Some argue that making the world better is just a matter of establishing the right rules and paying enough law enforcement officers to ensure our fellow citizens adhere to them. Does this then mean that morality should consist of making lists of rules and not compromising on enforcing them? Others say morality is a matter of choice, and that each individual citizen should be free to make his or her own decision on what is good or bad. Where, then, should the moral criteria come from that we use to decide what is good or bad? From ourselves? From family? From social conventions? From conscience? From God?
This brings us to the question of what should be the basis of morality in today’s world. Should we just live and let live? Or are there definite values that can help us define what truly is right and wrong?

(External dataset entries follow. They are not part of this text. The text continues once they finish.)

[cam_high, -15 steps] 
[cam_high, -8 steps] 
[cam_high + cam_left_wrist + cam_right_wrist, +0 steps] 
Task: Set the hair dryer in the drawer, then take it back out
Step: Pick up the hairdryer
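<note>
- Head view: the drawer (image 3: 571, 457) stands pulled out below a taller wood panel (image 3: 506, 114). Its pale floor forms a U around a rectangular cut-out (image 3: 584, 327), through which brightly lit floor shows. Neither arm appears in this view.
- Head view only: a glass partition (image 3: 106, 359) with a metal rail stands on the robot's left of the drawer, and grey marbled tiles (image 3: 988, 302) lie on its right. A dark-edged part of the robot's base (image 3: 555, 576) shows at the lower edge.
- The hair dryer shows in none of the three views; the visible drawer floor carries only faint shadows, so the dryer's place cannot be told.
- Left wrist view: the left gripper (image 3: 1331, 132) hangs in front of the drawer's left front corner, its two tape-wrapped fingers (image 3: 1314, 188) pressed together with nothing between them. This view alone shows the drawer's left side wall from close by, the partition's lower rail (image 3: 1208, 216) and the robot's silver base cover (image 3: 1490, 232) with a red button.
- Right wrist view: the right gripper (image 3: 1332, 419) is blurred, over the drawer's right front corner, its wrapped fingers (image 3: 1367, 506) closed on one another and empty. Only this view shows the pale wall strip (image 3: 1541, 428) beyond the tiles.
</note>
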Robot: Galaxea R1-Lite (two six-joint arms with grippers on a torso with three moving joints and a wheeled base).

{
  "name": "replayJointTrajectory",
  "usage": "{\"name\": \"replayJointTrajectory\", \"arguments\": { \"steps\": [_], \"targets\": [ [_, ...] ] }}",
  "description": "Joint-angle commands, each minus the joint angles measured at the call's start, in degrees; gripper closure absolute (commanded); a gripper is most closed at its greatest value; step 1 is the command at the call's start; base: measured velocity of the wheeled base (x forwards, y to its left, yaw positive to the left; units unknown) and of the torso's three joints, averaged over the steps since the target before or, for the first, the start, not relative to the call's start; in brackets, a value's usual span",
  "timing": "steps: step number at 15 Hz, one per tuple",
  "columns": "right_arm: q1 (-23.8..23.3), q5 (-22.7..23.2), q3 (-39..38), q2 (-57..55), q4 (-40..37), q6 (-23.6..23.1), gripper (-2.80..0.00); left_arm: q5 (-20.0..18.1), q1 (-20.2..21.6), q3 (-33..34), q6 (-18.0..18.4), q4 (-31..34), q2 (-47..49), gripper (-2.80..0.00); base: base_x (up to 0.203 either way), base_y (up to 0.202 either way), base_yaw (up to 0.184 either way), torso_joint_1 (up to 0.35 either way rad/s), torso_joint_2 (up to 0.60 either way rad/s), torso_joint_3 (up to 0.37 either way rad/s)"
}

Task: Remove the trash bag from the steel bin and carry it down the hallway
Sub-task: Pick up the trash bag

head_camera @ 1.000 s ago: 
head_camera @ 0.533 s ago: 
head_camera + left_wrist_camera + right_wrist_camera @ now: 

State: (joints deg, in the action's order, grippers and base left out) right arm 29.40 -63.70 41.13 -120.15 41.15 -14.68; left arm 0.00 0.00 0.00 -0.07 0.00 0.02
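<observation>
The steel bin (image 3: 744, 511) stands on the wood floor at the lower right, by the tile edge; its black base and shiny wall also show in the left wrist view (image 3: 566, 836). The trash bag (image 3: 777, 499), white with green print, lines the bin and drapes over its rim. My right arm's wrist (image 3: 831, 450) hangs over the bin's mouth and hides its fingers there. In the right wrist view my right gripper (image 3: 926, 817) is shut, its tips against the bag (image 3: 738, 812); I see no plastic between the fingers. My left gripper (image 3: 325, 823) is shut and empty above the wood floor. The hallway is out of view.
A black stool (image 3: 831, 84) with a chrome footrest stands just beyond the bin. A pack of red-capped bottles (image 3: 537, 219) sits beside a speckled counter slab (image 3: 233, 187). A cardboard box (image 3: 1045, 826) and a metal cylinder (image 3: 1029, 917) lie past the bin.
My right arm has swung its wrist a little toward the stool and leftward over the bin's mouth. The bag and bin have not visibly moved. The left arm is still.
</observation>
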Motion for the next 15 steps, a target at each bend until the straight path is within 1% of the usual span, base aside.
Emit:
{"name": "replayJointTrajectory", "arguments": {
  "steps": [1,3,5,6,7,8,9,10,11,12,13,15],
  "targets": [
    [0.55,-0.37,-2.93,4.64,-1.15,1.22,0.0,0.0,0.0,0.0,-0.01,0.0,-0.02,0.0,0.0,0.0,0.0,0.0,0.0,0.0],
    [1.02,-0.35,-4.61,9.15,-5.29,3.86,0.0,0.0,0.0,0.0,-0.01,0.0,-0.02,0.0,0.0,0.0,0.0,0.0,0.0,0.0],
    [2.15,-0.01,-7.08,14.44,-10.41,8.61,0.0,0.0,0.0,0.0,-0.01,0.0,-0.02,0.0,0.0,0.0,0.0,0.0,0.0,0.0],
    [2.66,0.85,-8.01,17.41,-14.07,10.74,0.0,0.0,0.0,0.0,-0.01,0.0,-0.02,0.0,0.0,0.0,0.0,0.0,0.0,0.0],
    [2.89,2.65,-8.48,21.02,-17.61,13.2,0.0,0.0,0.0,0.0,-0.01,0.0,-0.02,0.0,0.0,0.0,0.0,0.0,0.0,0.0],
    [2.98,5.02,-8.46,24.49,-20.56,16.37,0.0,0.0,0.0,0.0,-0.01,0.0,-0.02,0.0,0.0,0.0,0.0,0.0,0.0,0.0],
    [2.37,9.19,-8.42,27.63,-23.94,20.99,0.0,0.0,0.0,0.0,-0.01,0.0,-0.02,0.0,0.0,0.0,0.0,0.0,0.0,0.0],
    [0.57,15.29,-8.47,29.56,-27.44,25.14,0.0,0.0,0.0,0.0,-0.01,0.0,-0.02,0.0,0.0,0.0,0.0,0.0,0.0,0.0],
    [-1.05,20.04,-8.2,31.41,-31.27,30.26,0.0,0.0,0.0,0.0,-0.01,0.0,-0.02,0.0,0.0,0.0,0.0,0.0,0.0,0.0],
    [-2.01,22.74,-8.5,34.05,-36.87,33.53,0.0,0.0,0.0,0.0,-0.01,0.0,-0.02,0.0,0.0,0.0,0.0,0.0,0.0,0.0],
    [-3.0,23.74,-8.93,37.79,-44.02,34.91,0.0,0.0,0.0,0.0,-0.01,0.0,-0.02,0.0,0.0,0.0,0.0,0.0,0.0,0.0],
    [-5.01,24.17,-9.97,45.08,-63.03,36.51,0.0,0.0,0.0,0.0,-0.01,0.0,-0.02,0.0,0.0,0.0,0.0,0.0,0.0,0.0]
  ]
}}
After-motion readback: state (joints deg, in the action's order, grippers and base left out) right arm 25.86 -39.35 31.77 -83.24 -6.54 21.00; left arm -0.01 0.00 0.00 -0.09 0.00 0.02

These are all questions that are considered in this book. Because globalization is bringing all nations and cultures closer together, we urgently need to learn how to live peacefully, tolerantly, and justly with billions of our fellow human beings. In what follows I consider the ideas that underpin our assumptions about morality. I examine their development and how that has shaped our ideas about morality. I pay particular attention to morality in religious and historical contexts, balancing the idea of moral values as absolutes against relativist values and a developmental view of being moral.
My aim in what follows is to find a moral yardstick that is relevant to us today, living in the modern world, that we can use to guide us collectively into the future, as wiser, more tolerant, more compassionate, more spiritual, and more moral beings.